The interview was scheduled for January 14, but that very day Susan was rushed to the Nairobi Hospital. She was later moved to the ICU, where she spent her last days surrounded by family and friends.

Even during her sickness, Susan was polite enough to text DN2 that she would not be available for the interview.”

On February 3, Susan lost the battle to multiple sclerosis.  She was 25.

Susan’s high school and university classmates — Bahati Girls alumni of 2006 and Kenyatta University’s 2012 telecommunications and information technology class — gathered in Kabarnet in Baringo County for her funeral on February 14.

“Susan would be terribly upset if she were to wake up and find people sad at her funeral because she was a person who lived every day as if it were her last,” her older sister, Bilha, told DN2.

She said Susan had had some trying times, but had been cheerful all through.

During Susan’s illness, her classmates took turns visiting her, and these visits turned out to be social gatherings whose outcomes would be pictures posted on the social media.

A WhatsApp page created and managed by Sarah Anne Kiburu, who was her head girl in high school, was the avenue through which the young women planned fund-raisers and visits to alleviate Susan’s medical and social troubles.

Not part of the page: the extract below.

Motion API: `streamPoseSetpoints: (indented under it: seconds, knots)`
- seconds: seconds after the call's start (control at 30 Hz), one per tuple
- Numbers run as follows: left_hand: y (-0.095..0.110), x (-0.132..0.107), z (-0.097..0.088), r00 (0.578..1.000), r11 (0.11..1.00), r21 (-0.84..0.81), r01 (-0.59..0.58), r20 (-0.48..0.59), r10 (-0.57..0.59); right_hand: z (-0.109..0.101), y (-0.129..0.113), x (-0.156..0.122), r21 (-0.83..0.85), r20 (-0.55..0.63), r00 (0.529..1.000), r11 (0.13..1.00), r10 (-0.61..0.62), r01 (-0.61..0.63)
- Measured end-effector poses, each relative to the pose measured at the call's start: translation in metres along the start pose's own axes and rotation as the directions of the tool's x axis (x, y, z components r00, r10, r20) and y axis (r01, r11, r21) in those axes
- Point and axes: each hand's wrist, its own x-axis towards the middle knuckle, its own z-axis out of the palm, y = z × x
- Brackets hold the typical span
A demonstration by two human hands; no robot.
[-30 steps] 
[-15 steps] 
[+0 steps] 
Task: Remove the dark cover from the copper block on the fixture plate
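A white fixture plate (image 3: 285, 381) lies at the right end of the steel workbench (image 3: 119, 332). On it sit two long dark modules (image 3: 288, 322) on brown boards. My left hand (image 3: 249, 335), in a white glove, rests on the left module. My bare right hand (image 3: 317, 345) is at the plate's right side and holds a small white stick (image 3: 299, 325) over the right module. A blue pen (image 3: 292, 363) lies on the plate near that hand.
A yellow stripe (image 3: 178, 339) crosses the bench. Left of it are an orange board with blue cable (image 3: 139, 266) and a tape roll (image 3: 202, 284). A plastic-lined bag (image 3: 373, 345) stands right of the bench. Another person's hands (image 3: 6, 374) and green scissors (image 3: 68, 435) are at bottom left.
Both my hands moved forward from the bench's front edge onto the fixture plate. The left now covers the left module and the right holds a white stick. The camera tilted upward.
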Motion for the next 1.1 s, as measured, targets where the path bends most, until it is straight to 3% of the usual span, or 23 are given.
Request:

Hearing about the disease for the first time and being overwhelmed by its severity, her friends wore branded T-shirts at her memorial service, hoping to enlighten the public about the disease.

 

Challenges of MS

  •  Patients lose muscular control due to damaged nerves

  •  Some suffer depression as a result of losing their independence

  •  Others suffer memory loss due to shrinking brains.

  •  High cost of treatment, which can be as much as Sh1 million a month.

  •  Unpredictable progression of the disease.

  •   Ill treatment by those who do not know about the disease

  •  Exploitation by quacks, who claim they can cure the disease.